Ticket #3073 (closed defect: fixed)

Opened 11 years ago

Last modified 11 years ago

[urar helper] fix filenames with spaces handling with unrar v5

Reported by: post-factum Owned by: andrew_b
Priority: trivial Milestone: 4.8.12
Component: mc-vfs Version: master
Keywords: urar unrar Cc: dnh@…
Blocked By: Blocking:
Branch state: merged Votes for changeset:

Description

unrar v5 helper script doesn't print filenames with spaces. The following pull request fixes that.

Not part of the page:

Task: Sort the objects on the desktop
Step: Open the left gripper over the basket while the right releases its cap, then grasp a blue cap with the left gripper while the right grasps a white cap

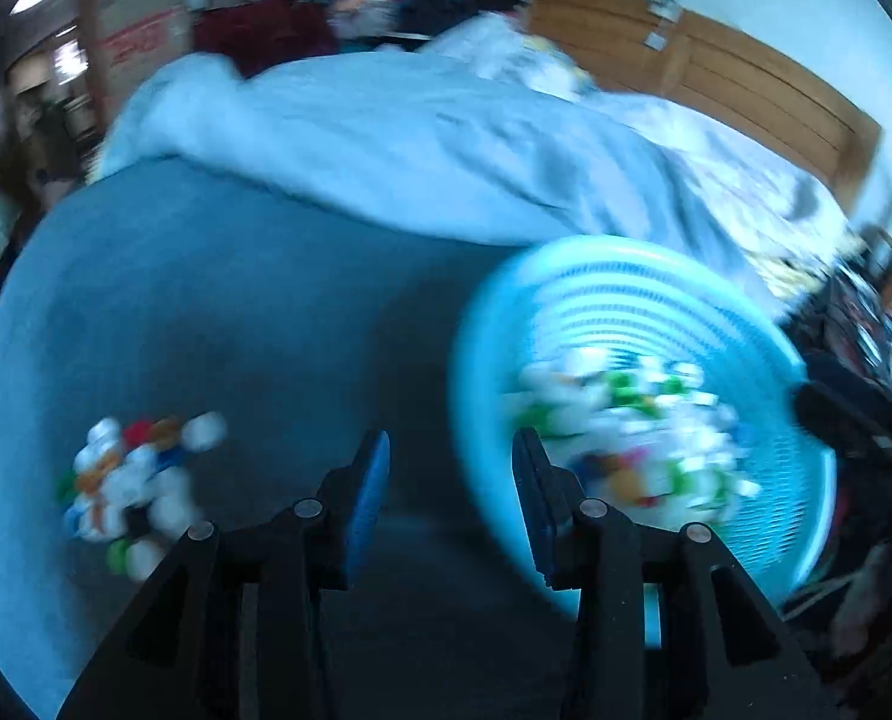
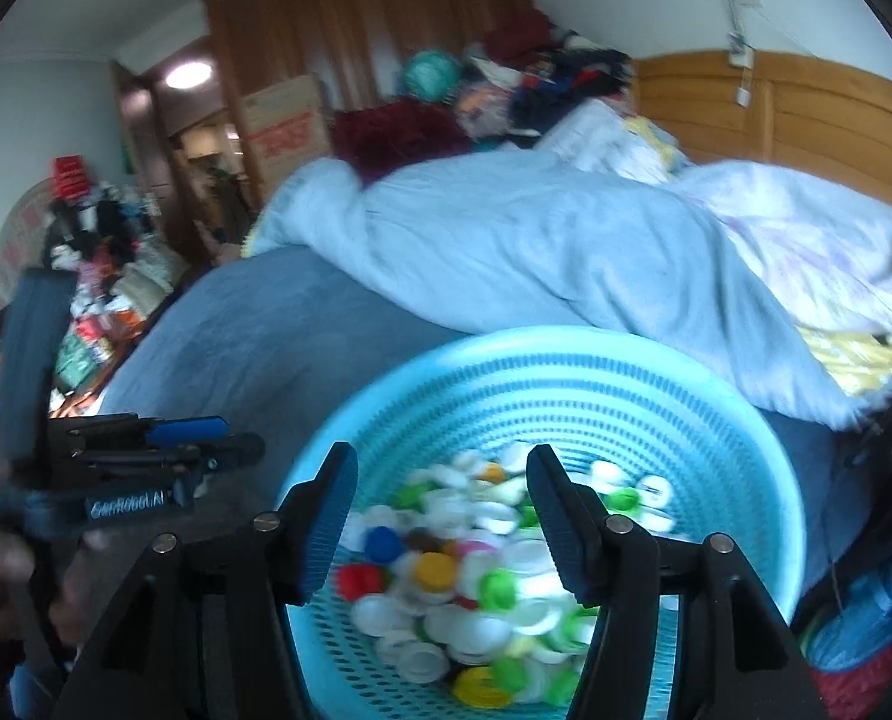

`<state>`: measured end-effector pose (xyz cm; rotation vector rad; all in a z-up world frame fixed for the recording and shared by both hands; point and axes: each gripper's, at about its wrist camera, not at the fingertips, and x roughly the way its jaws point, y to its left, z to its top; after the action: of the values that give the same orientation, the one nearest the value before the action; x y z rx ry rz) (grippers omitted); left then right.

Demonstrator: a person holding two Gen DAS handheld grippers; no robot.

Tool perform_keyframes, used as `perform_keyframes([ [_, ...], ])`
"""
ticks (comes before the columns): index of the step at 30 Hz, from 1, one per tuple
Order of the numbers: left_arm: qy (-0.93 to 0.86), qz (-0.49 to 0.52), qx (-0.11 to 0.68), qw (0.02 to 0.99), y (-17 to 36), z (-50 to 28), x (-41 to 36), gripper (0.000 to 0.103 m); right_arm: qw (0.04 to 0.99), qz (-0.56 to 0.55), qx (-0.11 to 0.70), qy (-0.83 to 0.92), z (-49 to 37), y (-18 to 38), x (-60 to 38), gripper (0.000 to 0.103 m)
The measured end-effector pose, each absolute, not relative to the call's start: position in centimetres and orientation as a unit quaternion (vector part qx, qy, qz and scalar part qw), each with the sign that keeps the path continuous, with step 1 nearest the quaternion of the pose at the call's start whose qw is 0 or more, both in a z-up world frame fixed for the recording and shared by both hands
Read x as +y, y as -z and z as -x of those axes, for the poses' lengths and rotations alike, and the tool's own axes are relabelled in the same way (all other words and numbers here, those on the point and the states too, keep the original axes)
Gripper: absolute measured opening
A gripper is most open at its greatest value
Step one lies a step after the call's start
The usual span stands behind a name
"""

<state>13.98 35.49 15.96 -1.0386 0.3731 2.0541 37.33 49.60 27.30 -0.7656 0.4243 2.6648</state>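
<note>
A light blue perforated basket (image 2: 739,432) sits on the dark blue bed cover and holds many bottle caps (image 2: 475,564), white, green, yellow, red and blue. My right gripper (image 2: 440,480) is open and empty, held just above the basket's near side. In the left wrist view the basket (image 1: 613,264) is at the right, blurred by motion. My left gripper (image 1: 451,456) is open and empty over the cover, between the basket and a loose pile of caps (image 1: 134,480) at the left. The left gripper also shows in the right wrist view (image 2: 164,450), left of the basket.
A crumpled pale blue duvet (image 2: 535,252) lies behind the basket. A wooden headboard (image 2: 805,114) is at the back right. Clothes are heaped at the back (image 2: 505,78). A cluttered table (image 2: 104,300) stands left of the bed.
</note>
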Motion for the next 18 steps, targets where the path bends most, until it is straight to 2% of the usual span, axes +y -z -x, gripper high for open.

https://github.com/MidnightCommander/mc/pull/28

Attachments

test.rar (237 bytes) - added by andrew_b 11 years ago.
mc-extfs-helpers-urar.patch (1.6 KB) - added by dnh 11 years ago.
fix to add trailing seps[*] stuff
mc-extfs-helpers-urar.2.patch (2.3 KB) - added by dnh 11 years ago.
Reimplementation of mcrar5fs_list in vfs/extfs/helpers/urar using 'unrar vt'
urar.in.patch (350 bytes) - added by dnh 11 years ago.
*argh* missed a '' in a regex ... Should not be critical, but please add …

Change History

comment:1 Changed 11 years ago by andrew_b

  • Owner set to andrew_b
  • Status changed from new to accepted
  • Votes for changeset set to andrew_b
  • Branch state changed from no branch to on review
  • Milestone changed from Future Releases to 4.8.11

comment:2 Changed 11 years ago by slavazanko

  • Votes for changeset changed from andrew_b to andrew_b slavazanko
  • Branch state changed from on review to approved

comment:3 Changed 11 years ago by andrew_b

  • Status changed from accepted to testing
  • Votes for changeset changed from andrew_b slavazanko to committed-master
  • Resolution set to fixed
  • Branch state changed from approved to merged

comment:4 Changed 11 years ago by andrew_b

  • Status changed from testing to closed

comment:5 follow-up: ↓ 6 Changed 11 years ago by Hamer13

  • Status changed from closed to reopened
  • Resolution fixed deleted

I think this is not so good solution.
The filenames can have more than one whitespaces in one chunk. For example: "File_name__with_spaces". "_" means whitespace. Awk will squeeze this double (treble and so on) whitespaces into one whitespace.
I propose this patch:

$ diff -ub /usr/lib/mc/extfs.d/urar.orig /usr/lib/mc/extfs.d/urar
--- /usr/lib/mc/extfs.d/urar.orig       2013-09-17 12:19:11.000000000 +0300
+++ /usr/lib/mc/extfs.d/urar    2013-10-26 15:22:22.000000000 +0300
@@ -43,13 +43,14 @@
 BEGIN { flag=0 }
 /^-----------/ { flag++; if (flag > 1) exit 0; next }
 flag==1 {
+    str=substr($0, 65)
     split($5, a, "-")
     if (index($1, "D") != 0)
        $1="drwxr-xr-x"
     else
        if (index($1, ".") != 0)
            $1="-rw-r--r--"
-    printf "%s 1 %s %s %d %02d/%02d/%02d %s ./%s\n", $1, uid, gid, $2, a[2], a[1], a[3], $6, $8
+    printf "%s 1 %s %s %d %02d/%02d/%02d %s ./%s\n", $1, uid, gid, $2, a[2], a[1], a[3], $6, str
 }'
 }

comment:6 in reply to: ↑ 5 ; follow-up: ↓ 7 Changed 11 years ago by andrew_b

Replying to Hamer13:

I think this is not so good solution.
The filenames can have more than one whitespaces in one chunk.

Agree.

+    str=substr($0, 65)

Why 65?

comment:7 in reply to: ↑ 6 Changed 11 years ago by andrew_b

Replying to andrew_b:

Why 65?

Ah, sorry... No question.

I'm not sure that width of 'Size' and 'Packet' fields is constant always. Can it be wider for huge files?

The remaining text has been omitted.